- Citizenship: British
- Occupation: Engineer
- Years active: 1989–2014
- Known for: Motorsport Race Engineer

= Steve Clark (engineer) =

British engineer

Steve Clark is a British Formula One and motorsport engineer. He was previously the Chief Race Engineer at Scuderia Ferrari and Honda F1 Racing and a race engineer for Sauber Motorsport, Équipe Ligier, and Team Lotus.

==Career==
Clark began his motorsport career in the late 1980s at Team Lotus, where he was hired by technical director Frank Dernie. He followed Dernie to Équipe Ligier in 1991, becoming race engineer to Érik Comas. He remained with the team through the mid-1990s, later engineering Olivier Panis during the 1994 and 1995 seasons. In 1996, Clark moved to Arrows International, working with Pedro Diniz, before relocating to the United States in 1998 to serve as engineer to Alex Zanardi at Chip Ganassi Racing in CART. He returned to Formula One in 1999 with Sauber Motorsport, engineering Johnny Herbert, and subsequently went back to American open-wheel racing with PacWest Racing from 2000.

Clark joined McLaren Racing in 2002 as a Senior Test Team Engineer, a role he held until 2007. He was responsible for engineering for the team's extensive testing operations. In 2008, he returned to a trackside role becoming Chief Race Engineer at Honda Racing F1, and playing a senior role in the team's race and test engineering operations. He also acted as a "technical secretary" to Ross Brawn during technical negotiations around the 2009 Formula One Rule Changes. Following Honda's withdrawal from Formula One and the formation of Brawn GP, Clark remained with the organisation as a senior technical advisor and later continued as the team transitioned into Mercedes.

In 2012, Clark joined Scuderia Ferrari as Chief Race Engineer, overseeing race engineering operations within the team.
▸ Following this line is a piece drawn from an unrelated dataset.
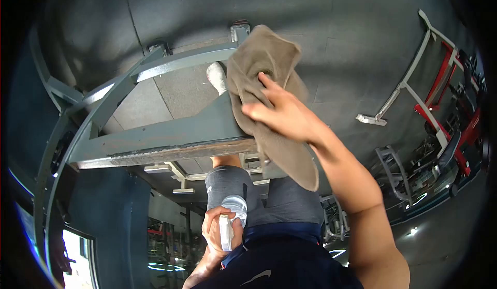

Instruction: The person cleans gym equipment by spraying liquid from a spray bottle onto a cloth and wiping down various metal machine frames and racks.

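Note:
My left hand [213, 229] is closed around a spray bottle [235, 204] with a clear body and a white head, held low in front of my thigh. My right hand [284, 114] presses on a brown cloth [266, 51], its fingers sunk into the folds. The cloth drapes over the end of a grey metal frame [176, 134] and hides that end. One loose corner hangs down toward my shorts. Along the frame's near edge the paint is worn to a brown, rusty strip.
Curved grey bars [181, 64] of the same frame reach across the left, above the dark floor mats [357, 40]. A white and red gym machine [414, 77] stands at the right. My foot [216, 77] shows beyond the beam. A blue wall panel [111, 206] is at lower left.

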The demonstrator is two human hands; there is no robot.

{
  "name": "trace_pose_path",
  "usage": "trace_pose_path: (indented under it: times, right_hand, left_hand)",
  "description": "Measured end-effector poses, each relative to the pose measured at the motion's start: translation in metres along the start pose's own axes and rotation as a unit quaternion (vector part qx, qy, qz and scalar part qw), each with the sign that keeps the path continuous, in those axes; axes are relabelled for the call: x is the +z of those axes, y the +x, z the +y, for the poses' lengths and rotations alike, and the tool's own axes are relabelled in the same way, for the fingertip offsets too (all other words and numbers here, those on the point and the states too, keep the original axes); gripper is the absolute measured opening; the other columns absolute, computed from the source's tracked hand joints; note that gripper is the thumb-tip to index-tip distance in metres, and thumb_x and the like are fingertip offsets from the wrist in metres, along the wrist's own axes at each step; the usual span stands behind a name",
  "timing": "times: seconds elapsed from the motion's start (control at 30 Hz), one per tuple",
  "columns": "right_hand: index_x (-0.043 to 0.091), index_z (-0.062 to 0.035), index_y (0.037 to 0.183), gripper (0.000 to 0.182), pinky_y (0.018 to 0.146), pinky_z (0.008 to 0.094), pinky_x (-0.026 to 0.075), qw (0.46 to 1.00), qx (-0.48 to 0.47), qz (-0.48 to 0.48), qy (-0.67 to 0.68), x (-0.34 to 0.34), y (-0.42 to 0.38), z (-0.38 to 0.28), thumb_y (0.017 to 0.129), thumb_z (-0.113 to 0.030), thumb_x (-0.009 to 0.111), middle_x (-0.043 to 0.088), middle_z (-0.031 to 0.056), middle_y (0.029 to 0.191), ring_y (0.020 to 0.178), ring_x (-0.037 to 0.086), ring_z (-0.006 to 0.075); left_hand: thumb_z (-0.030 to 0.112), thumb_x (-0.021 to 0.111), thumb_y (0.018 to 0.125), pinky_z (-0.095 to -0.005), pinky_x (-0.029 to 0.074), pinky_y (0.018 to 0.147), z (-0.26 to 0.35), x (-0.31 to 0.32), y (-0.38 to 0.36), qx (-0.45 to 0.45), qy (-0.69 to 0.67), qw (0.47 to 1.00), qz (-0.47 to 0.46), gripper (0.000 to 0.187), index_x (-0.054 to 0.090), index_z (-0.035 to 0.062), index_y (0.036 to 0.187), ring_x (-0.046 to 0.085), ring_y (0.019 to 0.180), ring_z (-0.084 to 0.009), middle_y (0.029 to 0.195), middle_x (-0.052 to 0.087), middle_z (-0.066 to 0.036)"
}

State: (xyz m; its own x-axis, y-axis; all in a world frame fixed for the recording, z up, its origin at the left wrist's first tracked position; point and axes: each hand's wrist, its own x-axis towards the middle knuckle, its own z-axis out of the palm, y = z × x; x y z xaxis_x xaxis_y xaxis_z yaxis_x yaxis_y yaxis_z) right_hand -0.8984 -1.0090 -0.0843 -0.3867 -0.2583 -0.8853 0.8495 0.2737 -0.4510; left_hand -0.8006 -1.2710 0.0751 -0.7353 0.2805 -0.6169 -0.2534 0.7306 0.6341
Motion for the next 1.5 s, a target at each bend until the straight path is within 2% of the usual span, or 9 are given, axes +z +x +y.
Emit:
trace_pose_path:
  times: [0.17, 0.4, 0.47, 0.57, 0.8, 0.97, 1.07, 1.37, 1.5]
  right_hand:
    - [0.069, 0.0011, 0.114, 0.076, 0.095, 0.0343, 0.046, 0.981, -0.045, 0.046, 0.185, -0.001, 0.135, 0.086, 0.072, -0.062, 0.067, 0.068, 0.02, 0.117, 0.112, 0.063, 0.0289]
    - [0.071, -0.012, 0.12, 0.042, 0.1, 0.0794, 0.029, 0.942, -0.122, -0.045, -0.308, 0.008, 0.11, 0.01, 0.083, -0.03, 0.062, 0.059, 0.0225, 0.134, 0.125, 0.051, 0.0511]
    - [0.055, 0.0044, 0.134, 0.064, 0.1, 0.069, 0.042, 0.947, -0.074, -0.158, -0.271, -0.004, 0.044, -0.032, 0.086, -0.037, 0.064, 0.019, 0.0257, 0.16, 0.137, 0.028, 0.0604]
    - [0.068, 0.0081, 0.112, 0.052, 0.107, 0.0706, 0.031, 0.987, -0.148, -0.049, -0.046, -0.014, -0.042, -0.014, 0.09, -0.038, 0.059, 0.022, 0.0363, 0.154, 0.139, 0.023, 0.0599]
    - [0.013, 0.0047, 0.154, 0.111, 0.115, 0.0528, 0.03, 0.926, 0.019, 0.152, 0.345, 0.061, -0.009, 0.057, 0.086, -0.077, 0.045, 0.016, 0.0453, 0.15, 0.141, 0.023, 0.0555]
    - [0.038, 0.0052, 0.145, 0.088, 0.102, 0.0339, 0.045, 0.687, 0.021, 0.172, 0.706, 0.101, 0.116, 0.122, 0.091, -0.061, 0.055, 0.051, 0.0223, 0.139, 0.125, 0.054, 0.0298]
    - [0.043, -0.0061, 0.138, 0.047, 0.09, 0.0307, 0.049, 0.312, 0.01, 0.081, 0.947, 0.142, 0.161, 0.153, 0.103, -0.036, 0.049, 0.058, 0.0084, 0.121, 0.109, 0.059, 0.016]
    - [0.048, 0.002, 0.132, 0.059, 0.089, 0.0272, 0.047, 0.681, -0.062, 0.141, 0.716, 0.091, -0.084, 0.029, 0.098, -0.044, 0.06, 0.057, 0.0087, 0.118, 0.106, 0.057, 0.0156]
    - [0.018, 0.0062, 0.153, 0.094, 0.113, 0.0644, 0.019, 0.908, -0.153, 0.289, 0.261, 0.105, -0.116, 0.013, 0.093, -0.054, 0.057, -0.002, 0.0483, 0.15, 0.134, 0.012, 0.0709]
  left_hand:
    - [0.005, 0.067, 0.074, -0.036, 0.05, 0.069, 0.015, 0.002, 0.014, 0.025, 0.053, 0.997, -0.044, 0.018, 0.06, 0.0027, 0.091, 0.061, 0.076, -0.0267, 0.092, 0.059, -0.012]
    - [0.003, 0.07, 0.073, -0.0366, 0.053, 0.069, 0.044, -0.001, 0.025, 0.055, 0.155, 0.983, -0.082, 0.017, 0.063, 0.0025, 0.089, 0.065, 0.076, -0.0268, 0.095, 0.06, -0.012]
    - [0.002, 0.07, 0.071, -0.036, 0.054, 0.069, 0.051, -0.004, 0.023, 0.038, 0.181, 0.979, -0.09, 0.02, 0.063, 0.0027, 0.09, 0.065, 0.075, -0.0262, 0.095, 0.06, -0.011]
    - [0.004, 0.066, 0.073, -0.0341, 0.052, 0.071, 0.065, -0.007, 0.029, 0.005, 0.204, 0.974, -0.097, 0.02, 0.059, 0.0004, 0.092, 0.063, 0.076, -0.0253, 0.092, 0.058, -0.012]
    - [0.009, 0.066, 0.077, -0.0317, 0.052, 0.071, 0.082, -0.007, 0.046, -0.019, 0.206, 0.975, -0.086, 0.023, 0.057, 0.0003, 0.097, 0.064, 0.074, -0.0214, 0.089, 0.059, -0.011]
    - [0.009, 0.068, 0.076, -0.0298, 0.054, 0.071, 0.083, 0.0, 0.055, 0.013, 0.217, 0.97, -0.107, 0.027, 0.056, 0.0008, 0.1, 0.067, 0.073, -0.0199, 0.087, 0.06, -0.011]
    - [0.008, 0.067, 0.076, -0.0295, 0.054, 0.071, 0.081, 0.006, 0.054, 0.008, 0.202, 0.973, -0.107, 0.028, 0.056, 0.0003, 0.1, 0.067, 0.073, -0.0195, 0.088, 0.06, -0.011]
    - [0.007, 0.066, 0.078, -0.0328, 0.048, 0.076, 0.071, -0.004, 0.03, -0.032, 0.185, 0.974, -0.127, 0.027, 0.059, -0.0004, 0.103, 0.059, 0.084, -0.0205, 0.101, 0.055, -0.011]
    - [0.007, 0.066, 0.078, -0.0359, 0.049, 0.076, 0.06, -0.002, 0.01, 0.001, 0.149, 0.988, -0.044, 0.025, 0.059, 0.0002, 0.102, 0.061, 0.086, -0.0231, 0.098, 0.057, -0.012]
During his tenure, he was involved in an employment dispute concerning his reassignment to non-Formula One projects, which resulted in a court ruling requiring Ferrari to reinstate him to his contracted engineering role.

After leaving Ferrari, Clark continued his career in senior engineering leadership, later working with the HWA Team, including involvement in technical projects linked to Mercedes-affiliated motorsport programmes, such as early Formula E operations.